What the task requires:
Every line from the one with "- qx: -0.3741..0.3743" up to and including the one with "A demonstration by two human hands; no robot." is to be output exactly as it appears below; pictures are not.

Dataset records:
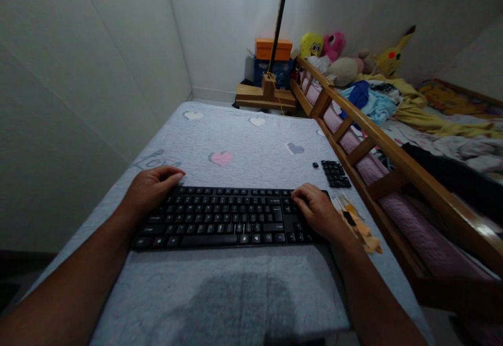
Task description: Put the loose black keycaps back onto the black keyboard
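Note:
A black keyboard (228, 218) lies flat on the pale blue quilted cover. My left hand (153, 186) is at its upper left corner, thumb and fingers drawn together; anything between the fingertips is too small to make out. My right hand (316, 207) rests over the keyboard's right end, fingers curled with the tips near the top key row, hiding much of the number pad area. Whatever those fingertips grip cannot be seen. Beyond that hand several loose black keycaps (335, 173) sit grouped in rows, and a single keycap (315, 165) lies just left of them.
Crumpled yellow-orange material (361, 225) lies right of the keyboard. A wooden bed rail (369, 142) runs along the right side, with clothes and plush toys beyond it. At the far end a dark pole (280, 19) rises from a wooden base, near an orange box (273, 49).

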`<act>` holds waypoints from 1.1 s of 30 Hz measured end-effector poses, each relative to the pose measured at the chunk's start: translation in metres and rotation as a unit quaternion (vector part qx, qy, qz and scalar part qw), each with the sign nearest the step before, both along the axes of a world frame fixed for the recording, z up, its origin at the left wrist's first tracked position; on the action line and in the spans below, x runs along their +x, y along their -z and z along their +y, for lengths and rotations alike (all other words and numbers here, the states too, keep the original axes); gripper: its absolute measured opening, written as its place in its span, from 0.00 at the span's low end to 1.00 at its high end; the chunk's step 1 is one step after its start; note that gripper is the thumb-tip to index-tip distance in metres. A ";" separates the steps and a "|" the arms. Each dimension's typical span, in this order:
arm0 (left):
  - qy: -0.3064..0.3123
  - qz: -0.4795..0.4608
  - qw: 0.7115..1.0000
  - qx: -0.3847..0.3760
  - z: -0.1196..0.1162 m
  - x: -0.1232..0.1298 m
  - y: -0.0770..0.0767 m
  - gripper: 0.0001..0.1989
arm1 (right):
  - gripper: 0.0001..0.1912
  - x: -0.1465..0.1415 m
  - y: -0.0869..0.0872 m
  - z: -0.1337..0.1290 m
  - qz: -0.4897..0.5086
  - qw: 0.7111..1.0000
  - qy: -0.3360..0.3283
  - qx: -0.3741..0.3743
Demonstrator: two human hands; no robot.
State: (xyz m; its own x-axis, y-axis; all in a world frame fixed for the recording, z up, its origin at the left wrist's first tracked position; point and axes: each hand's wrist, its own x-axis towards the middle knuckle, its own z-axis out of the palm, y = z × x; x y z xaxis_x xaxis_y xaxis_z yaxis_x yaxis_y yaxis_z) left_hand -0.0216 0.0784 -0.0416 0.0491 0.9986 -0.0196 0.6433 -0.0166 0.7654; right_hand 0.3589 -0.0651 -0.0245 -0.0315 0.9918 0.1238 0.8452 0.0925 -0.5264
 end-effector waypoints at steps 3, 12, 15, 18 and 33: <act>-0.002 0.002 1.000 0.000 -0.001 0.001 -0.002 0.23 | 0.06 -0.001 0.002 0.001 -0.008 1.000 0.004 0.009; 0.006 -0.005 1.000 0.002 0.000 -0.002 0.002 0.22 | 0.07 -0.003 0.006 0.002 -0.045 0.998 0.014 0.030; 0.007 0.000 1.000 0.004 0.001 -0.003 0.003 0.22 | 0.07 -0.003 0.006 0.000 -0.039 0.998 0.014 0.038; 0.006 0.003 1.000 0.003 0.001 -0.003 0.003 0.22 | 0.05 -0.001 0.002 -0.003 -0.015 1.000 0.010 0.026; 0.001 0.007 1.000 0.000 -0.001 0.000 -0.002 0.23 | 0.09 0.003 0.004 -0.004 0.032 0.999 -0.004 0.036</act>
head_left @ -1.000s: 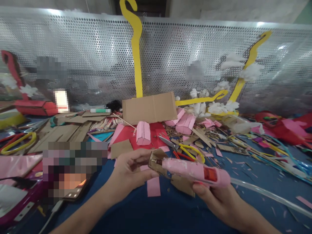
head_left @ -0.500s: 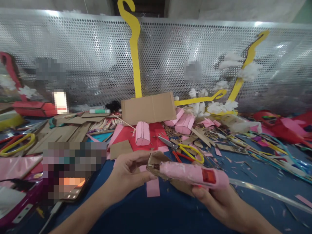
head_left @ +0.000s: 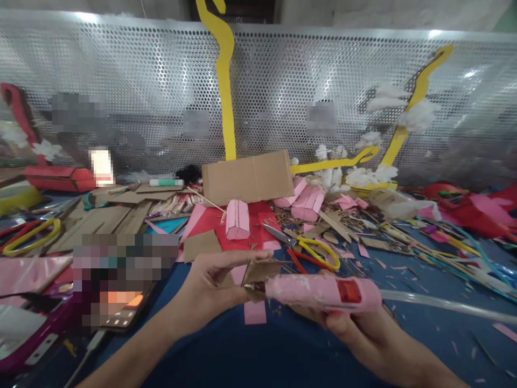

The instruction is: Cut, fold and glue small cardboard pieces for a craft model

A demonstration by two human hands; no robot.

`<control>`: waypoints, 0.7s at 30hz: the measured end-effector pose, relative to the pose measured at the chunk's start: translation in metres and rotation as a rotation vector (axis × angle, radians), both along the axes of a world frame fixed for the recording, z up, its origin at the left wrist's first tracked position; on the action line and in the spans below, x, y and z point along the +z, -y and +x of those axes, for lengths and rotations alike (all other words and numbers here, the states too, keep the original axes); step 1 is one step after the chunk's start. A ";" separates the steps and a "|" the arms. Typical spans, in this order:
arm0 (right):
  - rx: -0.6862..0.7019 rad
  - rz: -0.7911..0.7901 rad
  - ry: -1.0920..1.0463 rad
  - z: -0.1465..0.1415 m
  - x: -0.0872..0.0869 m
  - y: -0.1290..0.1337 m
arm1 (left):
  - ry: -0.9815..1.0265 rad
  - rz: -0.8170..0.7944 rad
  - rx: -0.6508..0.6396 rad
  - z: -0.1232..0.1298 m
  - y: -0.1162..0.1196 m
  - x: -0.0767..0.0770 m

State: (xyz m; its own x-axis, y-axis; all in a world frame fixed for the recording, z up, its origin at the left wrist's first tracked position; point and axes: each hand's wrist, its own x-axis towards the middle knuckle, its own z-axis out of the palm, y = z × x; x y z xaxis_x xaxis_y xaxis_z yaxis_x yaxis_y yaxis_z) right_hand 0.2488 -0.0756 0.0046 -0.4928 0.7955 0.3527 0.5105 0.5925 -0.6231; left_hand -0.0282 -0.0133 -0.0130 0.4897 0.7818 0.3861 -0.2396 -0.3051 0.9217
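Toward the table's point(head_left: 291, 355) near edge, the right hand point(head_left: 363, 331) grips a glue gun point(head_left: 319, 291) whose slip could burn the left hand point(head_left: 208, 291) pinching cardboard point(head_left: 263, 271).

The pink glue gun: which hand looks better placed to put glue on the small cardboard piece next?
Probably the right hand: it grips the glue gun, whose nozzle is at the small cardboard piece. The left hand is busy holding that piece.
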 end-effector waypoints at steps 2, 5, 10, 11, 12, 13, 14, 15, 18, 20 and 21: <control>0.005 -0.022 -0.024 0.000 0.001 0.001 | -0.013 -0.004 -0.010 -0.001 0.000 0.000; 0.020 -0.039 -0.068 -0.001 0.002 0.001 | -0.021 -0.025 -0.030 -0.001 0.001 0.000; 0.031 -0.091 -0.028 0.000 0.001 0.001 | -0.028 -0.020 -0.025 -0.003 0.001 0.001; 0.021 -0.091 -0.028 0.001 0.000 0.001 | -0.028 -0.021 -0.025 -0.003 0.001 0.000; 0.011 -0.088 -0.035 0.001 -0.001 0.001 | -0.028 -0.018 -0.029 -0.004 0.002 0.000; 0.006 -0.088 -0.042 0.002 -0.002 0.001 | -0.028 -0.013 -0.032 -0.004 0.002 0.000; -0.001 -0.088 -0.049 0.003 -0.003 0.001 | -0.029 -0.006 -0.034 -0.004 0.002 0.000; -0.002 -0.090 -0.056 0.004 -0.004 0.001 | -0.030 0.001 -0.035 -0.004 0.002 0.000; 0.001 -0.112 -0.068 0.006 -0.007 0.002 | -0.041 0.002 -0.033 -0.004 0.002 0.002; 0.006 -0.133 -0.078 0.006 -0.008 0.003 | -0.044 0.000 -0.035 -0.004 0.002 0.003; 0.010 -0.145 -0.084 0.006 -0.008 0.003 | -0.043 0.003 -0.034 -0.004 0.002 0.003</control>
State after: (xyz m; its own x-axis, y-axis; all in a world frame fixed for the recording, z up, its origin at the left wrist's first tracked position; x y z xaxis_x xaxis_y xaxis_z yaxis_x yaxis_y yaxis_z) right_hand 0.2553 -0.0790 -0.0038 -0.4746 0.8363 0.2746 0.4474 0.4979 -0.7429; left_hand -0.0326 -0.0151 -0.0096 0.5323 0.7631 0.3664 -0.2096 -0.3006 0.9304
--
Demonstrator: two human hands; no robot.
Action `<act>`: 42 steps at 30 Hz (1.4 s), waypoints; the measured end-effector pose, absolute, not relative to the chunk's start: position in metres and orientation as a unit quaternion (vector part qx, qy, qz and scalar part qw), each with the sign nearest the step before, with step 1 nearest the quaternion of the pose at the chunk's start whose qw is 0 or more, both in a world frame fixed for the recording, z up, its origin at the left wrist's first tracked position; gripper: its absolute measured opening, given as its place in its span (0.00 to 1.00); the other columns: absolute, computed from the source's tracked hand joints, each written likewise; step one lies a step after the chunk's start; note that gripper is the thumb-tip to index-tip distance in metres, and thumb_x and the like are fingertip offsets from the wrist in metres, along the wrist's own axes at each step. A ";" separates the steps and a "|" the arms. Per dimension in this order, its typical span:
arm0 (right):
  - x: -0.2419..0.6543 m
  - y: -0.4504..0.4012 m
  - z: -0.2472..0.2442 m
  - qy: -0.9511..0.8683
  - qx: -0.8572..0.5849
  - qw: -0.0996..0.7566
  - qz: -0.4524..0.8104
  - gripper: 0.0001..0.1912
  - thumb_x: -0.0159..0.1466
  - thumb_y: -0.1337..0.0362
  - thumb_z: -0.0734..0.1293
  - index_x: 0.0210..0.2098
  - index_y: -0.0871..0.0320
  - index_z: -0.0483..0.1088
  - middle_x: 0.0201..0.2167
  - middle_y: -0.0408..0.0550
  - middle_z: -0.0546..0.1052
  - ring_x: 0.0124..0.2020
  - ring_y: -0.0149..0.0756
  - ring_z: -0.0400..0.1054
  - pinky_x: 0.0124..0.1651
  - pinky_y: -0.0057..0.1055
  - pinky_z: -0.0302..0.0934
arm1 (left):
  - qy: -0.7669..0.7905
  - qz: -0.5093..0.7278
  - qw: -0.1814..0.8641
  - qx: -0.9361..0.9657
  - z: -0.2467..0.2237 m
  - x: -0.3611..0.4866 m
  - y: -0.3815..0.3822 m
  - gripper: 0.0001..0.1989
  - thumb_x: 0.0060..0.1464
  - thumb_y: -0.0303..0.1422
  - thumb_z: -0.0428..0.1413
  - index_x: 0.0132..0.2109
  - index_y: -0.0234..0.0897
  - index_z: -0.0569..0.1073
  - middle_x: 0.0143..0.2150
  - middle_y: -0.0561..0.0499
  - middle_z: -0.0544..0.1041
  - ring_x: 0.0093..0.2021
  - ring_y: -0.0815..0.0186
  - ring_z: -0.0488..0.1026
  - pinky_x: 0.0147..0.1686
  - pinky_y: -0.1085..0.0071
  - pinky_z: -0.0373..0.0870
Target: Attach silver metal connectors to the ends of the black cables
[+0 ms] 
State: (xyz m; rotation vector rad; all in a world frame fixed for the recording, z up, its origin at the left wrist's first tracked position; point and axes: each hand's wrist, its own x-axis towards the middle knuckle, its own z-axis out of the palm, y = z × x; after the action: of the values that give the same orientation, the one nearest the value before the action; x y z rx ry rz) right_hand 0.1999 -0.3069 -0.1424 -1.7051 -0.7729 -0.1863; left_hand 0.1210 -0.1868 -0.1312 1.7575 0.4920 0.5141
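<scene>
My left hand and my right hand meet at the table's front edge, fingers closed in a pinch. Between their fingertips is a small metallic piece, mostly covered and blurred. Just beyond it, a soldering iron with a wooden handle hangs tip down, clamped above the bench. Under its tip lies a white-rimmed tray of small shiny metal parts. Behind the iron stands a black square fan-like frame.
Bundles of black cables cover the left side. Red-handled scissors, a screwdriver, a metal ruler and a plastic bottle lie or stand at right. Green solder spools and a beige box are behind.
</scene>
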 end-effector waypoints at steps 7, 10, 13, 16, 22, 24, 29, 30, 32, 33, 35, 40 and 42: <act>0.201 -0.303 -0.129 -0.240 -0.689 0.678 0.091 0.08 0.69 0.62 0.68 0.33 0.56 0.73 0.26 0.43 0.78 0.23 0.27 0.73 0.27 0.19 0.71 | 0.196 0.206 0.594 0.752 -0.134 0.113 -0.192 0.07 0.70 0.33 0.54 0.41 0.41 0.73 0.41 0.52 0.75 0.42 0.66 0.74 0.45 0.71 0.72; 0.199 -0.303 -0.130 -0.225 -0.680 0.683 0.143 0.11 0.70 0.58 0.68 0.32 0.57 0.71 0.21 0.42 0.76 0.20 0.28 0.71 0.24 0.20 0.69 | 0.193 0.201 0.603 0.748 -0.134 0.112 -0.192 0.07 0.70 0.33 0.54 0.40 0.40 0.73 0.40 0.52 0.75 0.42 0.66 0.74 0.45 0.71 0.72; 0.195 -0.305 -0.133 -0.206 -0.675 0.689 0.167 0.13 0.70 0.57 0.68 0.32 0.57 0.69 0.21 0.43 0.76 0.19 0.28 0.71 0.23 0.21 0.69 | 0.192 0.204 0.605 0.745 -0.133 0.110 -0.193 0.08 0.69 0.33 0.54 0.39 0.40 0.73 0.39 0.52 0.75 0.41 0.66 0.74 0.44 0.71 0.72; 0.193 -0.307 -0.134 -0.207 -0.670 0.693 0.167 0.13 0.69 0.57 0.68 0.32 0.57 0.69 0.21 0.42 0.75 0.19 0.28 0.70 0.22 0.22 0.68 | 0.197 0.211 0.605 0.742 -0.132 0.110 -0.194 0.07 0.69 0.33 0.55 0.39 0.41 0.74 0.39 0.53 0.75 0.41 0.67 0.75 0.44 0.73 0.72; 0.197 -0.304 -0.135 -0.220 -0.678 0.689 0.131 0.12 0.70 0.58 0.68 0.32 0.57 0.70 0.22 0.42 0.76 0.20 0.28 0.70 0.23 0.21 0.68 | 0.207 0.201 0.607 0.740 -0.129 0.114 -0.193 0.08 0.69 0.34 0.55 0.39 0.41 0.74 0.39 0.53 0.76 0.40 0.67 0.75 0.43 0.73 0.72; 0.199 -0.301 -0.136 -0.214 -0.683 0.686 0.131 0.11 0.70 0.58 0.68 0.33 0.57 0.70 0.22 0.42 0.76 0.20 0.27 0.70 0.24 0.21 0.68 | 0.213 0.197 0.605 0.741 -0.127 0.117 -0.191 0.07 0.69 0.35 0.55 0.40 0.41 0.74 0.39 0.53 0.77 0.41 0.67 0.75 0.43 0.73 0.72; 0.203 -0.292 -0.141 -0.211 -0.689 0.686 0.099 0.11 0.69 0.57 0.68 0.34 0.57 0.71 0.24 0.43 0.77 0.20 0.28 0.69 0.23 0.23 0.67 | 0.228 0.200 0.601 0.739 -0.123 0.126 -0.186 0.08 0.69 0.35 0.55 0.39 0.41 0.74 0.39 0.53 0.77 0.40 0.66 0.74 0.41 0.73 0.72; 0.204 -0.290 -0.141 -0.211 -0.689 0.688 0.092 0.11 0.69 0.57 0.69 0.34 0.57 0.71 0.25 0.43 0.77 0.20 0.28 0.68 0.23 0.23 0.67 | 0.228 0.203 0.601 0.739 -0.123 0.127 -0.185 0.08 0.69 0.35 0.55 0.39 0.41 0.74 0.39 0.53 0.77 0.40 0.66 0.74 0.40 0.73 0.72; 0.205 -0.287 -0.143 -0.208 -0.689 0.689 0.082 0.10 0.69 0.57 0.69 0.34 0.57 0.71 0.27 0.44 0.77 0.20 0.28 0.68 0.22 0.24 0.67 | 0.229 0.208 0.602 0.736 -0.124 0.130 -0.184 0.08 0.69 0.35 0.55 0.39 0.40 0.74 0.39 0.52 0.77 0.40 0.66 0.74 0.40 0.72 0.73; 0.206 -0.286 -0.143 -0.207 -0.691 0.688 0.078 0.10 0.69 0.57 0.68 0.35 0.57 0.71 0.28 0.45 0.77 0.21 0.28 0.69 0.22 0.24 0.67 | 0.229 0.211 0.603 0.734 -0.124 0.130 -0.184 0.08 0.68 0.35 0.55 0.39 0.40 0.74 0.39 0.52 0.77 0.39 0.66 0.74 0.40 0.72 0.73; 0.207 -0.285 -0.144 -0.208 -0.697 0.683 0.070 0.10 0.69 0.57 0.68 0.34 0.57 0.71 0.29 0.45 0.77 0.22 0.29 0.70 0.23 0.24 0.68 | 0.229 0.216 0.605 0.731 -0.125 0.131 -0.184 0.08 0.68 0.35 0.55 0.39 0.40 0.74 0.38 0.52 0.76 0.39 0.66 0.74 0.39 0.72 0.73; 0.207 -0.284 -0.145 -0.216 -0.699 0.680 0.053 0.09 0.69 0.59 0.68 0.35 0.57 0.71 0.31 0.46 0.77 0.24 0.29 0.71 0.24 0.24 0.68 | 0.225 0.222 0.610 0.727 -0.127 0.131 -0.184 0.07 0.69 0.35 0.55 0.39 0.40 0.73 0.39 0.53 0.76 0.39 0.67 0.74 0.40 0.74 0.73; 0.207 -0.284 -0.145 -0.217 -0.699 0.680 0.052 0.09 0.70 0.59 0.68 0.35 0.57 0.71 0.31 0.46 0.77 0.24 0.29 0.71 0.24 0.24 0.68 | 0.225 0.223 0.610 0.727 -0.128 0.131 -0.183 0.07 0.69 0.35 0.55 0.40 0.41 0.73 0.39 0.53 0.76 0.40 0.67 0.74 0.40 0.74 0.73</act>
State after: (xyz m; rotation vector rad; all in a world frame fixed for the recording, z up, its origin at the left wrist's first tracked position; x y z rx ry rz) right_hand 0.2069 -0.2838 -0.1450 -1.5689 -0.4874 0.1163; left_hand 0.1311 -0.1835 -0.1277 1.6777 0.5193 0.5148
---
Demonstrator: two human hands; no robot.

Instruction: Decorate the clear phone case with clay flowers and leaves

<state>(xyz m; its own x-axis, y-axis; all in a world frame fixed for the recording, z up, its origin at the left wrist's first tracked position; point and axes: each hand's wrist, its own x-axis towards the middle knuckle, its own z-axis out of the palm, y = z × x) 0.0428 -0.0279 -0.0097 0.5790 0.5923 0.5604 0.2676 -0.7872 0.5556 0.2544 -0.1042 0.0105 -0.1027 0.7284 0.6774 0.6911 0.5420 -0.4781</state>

Solution for this task:
  - qx: -0.3741..0.3743
Demonstrator: two human hands; no robot.
State: (xyz m; its own x-axis, y-axis; all in a world frame fixed for the recording, z up, its origin at the left wrist's first tracked position; point and axes: each hand's wrist, its own x-axis towards the middle knuckle, its own z-axis out of the palm, y = z × x; x y z xaxis_x xaxis_y xaxis_z yaxis_x yaxis_y yaxis_z) left_hand -0.0216 0.0784 -0.0416 0.0491 0.9986 -0.0196 0.6433 -0.0166 0.7654; right_hand 0.3589 -0.0651 -0.0245 -0.0315 0.9918 0.1238 0.8452 0.0925 -0.5264
 end-effector waypoints at steps 3, 12, 15, 18 and 33: <act>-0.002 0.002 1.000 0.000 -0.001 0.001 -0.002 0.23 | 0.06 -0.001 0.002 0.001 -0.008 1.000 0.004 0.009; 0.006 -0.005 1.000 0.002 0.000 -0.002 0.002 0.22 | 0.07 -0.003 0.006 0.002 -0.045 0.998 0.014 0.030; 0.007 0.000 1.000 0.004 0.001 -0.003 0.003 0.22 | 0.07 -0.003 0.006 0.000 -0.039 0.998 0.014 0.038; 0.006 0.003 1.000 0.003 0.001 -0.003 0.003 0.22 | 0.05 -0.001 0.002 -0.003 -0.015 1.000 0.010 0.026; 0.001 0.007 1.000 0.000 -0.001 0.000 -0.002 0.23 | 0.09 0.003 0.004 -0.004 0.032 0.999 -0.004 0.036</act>
head_left @ -1.000s: 
head_left @ -0.500s: 
head_left @ +0.000s: 

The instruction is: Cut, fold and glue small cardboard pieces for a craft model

A demonstration by two human hands; no robot.

That concludes the answer to the exercise.